Los dos hombres atravesaron la plaza y Decambrais condujo a Adamsberg hasta su despacho sobrecargado. Apartó una pila de libros para que se sentase.

– Eso es -dijo Decambrais tendiéndole un fajo de hojas y de sobres-. Para las huellas dactilares, ya se imaginará que no sirve. Le Guern los ha manipulado varias veces y yo después. No merece la pena que le dé las mías, tiene mis diez dedos en el fichero central.

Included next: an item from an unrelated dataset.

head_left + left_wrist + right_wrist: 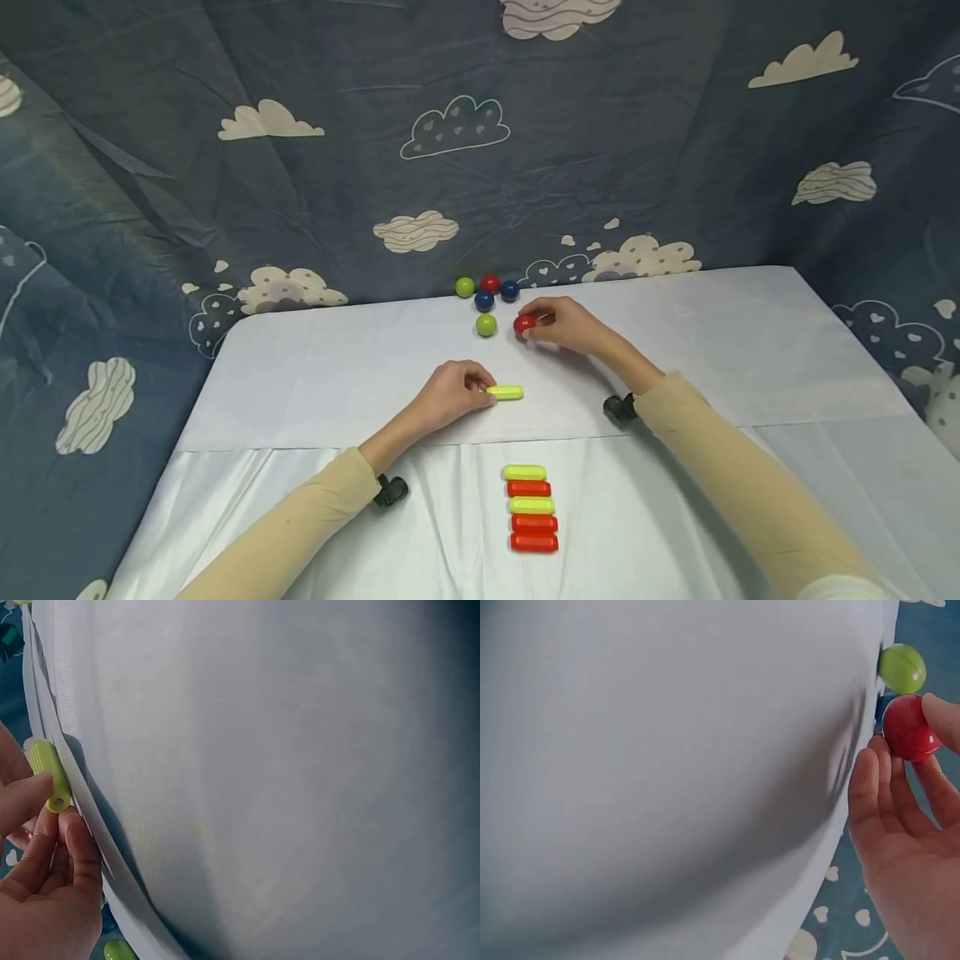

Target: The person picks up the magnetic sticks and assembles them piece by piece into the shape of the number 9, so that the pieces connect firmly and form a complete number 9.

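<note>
In the head view my left hand [454, 397] pinches one end of a yellow plastic bar [507, 392] over the white cloth. Up close in the left wrist view, the same yellow bar [49, 774] looks ridged, with a small hole at its end. My right hand [564, 323] grips a shiny red ball [523, 325] further back on the table. A green ball [486, 324] lies just left of it. The right wrist view shows the red ball [911, 729] between thumb and fingers, with a green ball [902, 668] beyond.
Behind the hands, a green ball [465, 287], a red ball [490, 284] and two blue balls, one a blue ball [483, 302], cluster near the cloud-patterned curtain [337, 183]. Nearer the front, red and yellow bars [532, 505] form a column on the white tablecloth [300, 383].
</note>
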The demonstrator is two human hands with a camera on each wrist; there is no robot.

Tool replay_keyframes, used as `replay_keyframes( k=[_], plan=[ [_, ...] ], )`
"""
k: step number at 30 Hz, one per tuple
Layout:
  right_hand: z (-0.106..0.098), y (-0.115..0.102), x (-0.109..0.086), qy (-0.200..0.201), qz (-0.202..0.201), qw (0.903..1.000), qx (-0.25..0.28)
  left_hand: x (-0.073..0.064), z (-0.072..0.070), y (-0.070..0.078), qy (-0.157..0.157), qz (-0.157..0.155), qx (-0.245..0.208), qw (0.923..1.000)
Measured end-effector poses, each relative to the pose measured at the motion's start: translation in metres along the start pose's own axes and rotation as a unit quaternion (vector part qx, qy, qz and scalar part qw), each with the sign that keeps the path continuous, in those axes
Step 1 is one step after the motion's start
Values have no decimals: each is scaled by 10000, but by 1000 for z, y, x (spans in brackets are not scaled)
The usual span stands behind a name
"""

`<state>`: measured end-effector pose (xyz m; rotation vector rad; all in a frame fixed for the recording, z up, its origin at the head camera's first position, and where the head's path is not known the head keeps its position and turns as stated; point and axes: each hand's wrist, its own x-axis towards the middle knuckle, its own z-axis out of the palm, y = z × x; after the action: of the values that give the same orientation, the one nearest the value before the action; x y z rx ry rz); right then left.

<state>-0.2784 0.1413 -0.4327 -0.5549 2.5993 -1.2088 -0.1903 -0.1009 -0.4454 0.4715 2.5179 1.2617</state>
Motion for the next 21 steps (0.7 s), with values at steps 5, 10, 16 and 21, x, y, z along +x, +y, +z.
replay_keyframes(
  k=[5, 10, 16, 21],
  plan=[
    [-2, -3, -21, -126, 15, 9999, 64, 0, 0, 0, -13, 31, 19, 10000],
    [1, -5, -41, -291, -33, 9995, 140, -1, 0, 0, 26, 51, 43, 10000],
    [8, -7, -62, -395, -47, 9989, 234, -2, 0, 0, 28, 49, 38, 10000],
    [16, -7, -73, -467, -107, 9988, 91, -1, 0, 0, 41, 108, 7, 9999]
  ],
)
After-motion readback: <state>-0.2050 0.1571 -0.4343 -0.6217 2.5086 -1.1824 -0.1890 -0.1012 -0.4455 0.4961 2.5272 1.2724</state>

– Necesitaría las de Le Guern.

– También están en el fichero. Le Guern estuvo en chirona hace catorce años, una fuerte pelea en Guilvinec, por lo que sé. Ya ve, somos hombres complacientes, le damos el trabajo masticado. Antes de que pregunte ya estamos en su ordenador.

– Dígame, Decambrais, ¿todo el mundo ha estado en chirona en esta plazuela?

– Hay sitios como éste, donde sopla el espíritu. Voy a leerle el especial del domingo. No ha habido más que uno: Esta noche, volviendo para cenar, descubro que la peste va a hacer su aparición en la Ciudad. Puntos suspensivos. En el despacho para terminar mis cartas, preocupado por poner mis asuntos y mi fortuna en orden, por si acaso pluguiese a Dios llamarme junto a Él. ¡Que su voluntad se cumpla!

– La continuación del Diario del inglés -propuso Adamsberg.

– Exactamente.

– Sepys.

– Pepys.

– ¿Y ayer?

– Ayer, nada.

– Vaya -dijo Adamsberg-. Ralentiza.

– No lo creo. Mire el de esta mañana: Esta plaga está siempre dispuesta a las órdenes de Dios que la envía y la hace partir cuando le place. Este texto parece indicar más bien que no abandona las armas. Fíjese en este «siempre lista» y este «cuando le place». Vocea. Provoca.

– Sufre de exceso de poder.

– Es decir de infantilismo.

– No sacaremos nada en limpio -dijo Adamsberg sacudiendo la cabeza-. No es idiota. Con tantos policías siguiéndole la pista, no nos dará ninguna indicación de lugar. Le hace falta tener libertad de movimiento. Ha nombrado el barrio Rousseau para estar seguro de que se establecería una relación entre el primer crimen y su peste anunciada. Es probable que, a partir de ahora, se haga más evasivo. Manténgame al corriente, Decambrais, anuncio por anuncio.

Adamsberg se fue con el montón de mensajes bajo el brazo.